Wir wünschen viel Spaß mit unserem Produkt.
Ihre GehMirNichtAufDieNerven GmbH
„Süße! Hör mir doch zu, ich erzähle dir keinen Scheiß. Sie hat original gesagt, du hättest dir bestimmt absichtlich die Haare zu diesem asymmetrischen Bob schneiden lassen, damit du auf der Hochzeit am meisten auffällst. Reg dich nicht auf. Wir wissen doch alle, wie sie drauf ist. Ich meine – Hallo?! – sie folgt Kim Kardashian auf Instagram und meint deshalb, sie hätte Ahnung von Style.
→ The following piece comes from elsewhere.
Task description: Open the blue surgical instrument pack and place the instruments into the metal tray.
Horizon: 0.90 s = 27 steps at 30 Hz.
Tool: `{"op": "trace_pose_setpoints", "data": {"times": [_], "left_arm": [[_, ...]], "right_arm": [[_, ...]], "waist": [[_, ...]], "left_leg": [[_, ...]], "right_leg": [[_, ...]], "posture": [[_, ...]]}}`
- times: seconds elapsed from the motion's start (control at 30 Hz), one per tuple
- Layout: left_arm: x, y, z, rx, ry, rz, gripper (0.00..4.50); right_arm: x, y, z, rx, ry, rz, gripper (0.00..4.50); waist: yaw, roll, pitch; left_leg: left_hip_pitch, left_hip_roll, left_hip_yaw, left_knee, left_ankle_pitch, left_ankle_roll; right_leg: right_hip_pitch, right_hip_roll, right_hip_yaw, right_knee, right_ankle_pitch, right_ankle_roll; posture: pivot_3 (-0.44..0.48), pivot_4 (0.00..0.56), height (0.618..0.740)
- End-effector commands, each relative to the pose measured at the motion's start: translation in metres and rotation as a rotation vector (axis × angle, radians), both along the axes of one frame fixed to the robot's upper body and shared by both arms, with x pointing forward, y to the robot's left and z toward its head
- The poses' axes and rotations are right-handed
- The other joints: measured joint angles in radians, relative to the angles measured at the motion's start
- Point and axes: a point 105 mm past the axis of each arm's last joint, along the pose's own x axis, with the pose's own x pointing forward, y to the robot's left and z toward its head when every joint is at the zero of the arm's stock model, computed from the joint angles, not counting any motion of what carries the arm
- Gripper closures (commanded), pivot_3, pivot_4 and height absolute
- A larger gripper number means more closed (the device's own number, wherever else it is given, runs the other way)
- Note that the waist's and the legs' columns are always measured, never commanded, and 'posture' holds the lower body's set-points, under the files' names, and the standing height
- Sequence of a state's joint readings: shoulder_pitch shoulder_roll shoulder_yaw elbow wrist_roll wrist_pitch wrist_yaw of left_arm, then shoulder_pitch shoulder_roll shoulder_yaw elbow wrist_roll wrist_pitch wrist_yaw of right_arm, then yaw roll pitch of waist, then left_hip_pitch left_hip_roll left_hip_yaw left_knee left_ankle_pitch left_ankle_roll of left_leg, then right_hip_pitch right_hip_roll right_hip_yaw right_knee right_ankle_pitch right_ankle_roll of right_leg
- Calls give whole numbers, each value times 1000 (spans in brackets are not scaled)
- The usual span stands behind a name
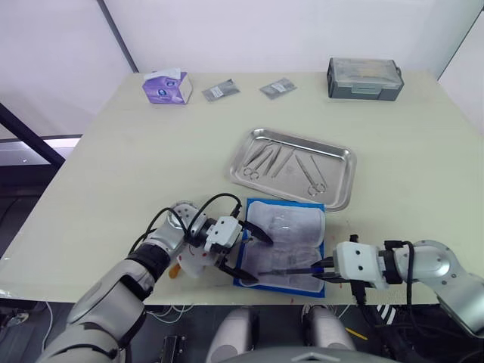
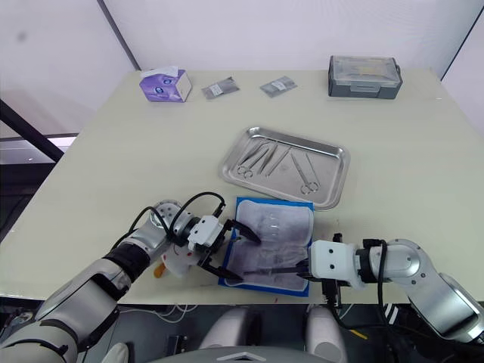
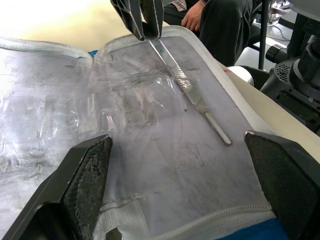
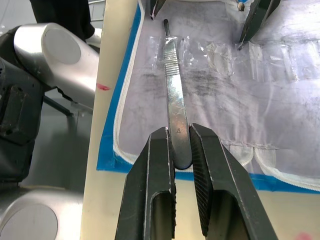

Also da frage ich mich doch ernsthaft ...“
Als die Bahn endlich in Kathrins Station einfuhr, trat sie auf den Bahnsteig und hörte erleichtert, wie die sich hinter ihr schließenden Türen der pausenlos Quatschenden endlich den Ton abstellten.
Auf dem Weg zur Rolltreppe rempelte sie ein älterer Herr dermaßen an, dass sie einen Ausfallschritt zur Seite machen musste.
„Ja, Herrschaftszeiten, passen Sie halt auf, wo Sie hinlaufen!“, fuhr er sie wütend an und stapfte tatternd seines Weges. Kathrin zuckte mit den Schultern und schluckte die Wut hinunter.
Ein Bullshit-Reflektor. Ja, das wär’s!